Older age was associated with a lower prevalence of oligomenorrhoea or amenorrhoea. Younger women (within ~5 years of menarche) and older women (above a gynecological age of ~30 years) are at increased risk of menstrual disturbances (14). Almost all the women in this study had a gynecological age < 30 years and so the higher prevalence of oligomenorrhoea or amenorrhoea in younger women could be due to being closer to age of menarche. The HPO axis may also become more resilient to stressors with age (39). Older women are also more likely to be in senior roles and complete fewer physically demanding military activities. Older women were also at a lower risk of ever having amenorrhoea despite having had more time to develop menstrual disturbances, although length of service was controlled for in our analyses. Women aged over 40 years could be a healthy survivor cohort; women suffering from menstrual disturbances may be more likely to leave the military because of the stresses causing those menstrual disturbances or because a menstrual disturbance increases the risk of musculoskeletal injury or other health outcome. The other demographic factor associated with a menstrual disturbance (history of amenorrhoea) was shorter sleep duration. Sleep was not associated with a current menstrual disturbance, but habitual short sleep can activate the HPA axis (5, 9) and increase risk of ever having amenorrhoea. We are unable to confirm the direction of this relationship and poor sleep might be an indicator of psychological ill health. Sleep duration (and other risk factors) may be associated with a history of amenorrhoea but not a current menstrual disturbance due to a greater number of participants included in the history of amenorrhoea analysis increasing statistical power; all participants were included in the analysis of history of amenorrhoea whereas only those not using hormonal contraceptives were included in the current menstrual disturbance analyses.

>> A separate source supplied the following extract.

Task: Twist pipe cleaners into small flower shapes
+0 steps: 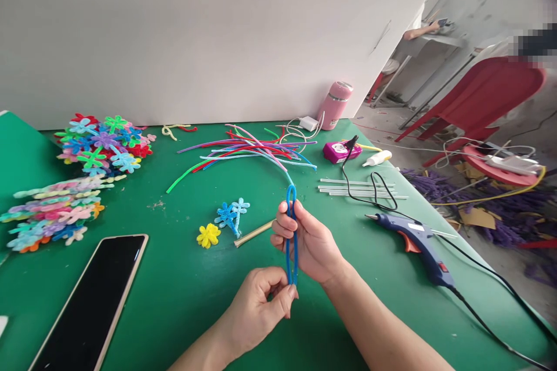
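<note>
A blue pipe cleaner (296,255), bent into a long narrow loop, stands upright between my hands. My left hand (267,300) pinches its lower end between thumb and forefinger. Higher up, my right hand (310,237) grips the loop, fingers curled around it, and the rounded top sticks out above. Beyond lies a loose pile of coloured pipe cleaners (243,148). Left of my hands are a yellow pipe-cleaner flower (208,235), a blue flower (226,215) and a light blue flower (240,206). A thin tan stick (255,234) lies behind my hands.
On the right rest a blue glue gun (418,243), clear glue sticks (357,190) and a magenta power socket (342,152). A pink bottle (336,105) stands by the wall. Finished flowers (104,142) and a phone (91,301) lie left. A co-worker's arm (421,31) shows behind.
</note>
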### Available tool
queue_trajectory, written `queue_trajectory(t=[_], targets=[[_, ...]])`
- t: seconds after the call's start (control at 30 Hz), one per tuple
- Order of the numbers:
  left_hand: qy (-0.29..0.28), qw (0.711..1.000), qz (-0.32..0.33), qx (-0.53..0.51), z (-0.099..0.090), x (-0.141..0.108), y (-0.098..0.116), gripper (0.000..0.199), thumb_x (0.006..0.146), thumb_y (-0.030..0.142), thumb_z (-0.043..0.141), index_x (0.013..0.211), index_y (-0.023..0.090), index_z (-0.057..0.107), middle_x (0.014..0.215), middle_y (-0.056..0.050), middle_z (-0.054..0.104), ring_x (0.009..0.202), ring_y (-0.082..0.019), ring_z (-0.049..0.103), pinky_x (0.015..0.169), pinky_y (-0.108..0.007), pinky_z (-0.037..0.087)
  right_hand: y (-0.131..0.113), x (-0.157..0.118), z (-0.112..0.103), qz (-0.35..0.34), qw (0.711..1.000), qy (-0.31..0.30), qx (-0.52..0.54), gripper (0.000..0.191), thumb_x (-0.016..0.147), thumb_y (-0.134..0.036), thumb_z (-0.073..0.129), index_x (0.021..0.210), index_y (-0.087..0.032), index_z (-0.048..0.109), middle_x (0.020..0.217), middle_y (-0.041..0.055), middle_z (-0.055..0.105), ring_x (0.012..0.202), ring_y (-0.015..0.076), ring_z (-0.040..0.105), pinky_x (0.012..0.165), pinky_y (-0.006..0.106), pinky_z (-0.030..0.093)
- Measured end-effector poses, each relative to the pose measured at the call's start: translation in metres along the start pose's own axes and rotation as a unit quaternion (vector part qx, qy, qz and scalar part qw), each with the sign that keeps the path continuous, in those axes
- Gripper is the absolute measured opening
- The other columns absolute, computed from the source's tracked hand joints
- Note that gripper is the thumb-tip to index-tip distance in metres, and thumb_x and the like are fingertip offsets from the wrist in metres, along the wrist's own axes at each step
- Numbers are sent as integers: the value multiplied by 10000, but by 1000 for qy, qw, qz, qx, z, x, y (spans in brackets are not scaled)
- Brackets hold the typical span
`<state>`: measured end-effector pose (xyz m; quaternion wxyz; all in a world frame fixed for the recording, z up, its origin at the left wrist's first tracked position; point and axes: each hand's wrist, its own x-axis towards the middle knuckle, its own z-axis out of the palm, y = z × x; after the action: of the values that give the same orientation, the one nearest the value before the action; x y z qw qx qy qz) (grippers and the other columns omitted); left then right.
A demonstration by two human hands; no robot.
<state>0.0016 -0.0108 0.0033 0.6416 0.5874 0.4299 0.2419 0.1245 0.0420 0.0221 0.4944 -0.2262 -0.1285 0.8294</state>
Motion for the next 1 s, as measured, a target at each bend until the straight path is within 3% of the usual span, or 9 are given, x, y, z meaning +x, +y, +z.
queue_trajectory(t=[0.33,0.43,0.57,0.67,0.8,1.0], targets=[[-13,998,-3,-55,-4,-1,0,298,772,367,470,567,154,509,502,0,487,468,-99,405,464,-231,306,1,0,0,5,1000,1,-3,197,789,-323,547,745,-130,553,542,-69,255,470,47,256,446,149,282],[47,994,4,-97,-6,0,-3,297,777,370,487,579,153,523,499,8,480,471,-94,394,451,-224,291,2,0,0,1,1000,1,-15,205,797,-328,535,740,-131,548,523,-70,290,458,41,288,465,152,317],[158,964,36,-212,-11,2,-6,165,765,319,550,699,169,566,614,15,502,577,-100,430,541,-218,352,11,-2,2,-27,997,1,-72,211,811,-350,505,740,-153,535,528,-46,408,480,62,415,466,168,377],[121,953,33,-277,-11,2,-6,130,769,281,558,849,190,603,671,9,520,637,-119,468,615,-246,395,20,-5,3,-35,982,-6,-183,218,829,-392,464,765,-188,511,611,-24,503,441,74,458,355,168,357],[95,938,5,-332,-4,0,-7,178,789,316,530,903,205,610,697,-3,566,611,-121,492,555,-238,390,27,-9,1,-17,937,-12,-348,286,840,-472,396,877,-215,514,593,-36,508,310,56,420,229,150,293],[106,899,-22,-424,-5,2,-3,130,794,282,531,765,180,606,609,12,564,540,-93,482,512,-214,354,32,-5,0,-9,927,18,-375,355,805,-517,427,900,-186,517,435,-81,424,252,46,376,228,132,291]])
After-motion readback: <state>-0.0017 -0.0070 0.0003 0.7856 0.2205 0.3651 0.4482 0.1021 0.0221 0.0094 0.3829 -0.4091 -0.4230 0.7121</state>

Exercise behaviors were not associated with current oligomenorrhoea or amenorrhoea, but a higher total volume of field exercise was associated with increased risk of ever having amenorrhoea. Most Servicewomen did not complete any field exercise (typical of some less arduous jobs) whereas 8% completed 1 to 10 days (typically one field exercise) and 16% completed more than 10 days (likely several field exercises). Completing more than 10 days of field exercise is likely indicative of a more physically and psychologically demanding job; however, job role and other exercise measures were not associated with a menstrual disturbance. Field exercises are categorized by high energy expenditures, restricted food intake, sleep restriction, and psychological stress, which could all contribute to suppression of the HPO axis (6, 8–10), although volume of field exercise was not associated with a current menstrual disturbance. Total exercise volume in the military results from a combination of occupational requirements (i.e., field exercises, training courses, physical training) and personal exercise. Here we provide evidence that occupational [field] exercise volume was associated with menstrual history, but other exercise behaviors were not.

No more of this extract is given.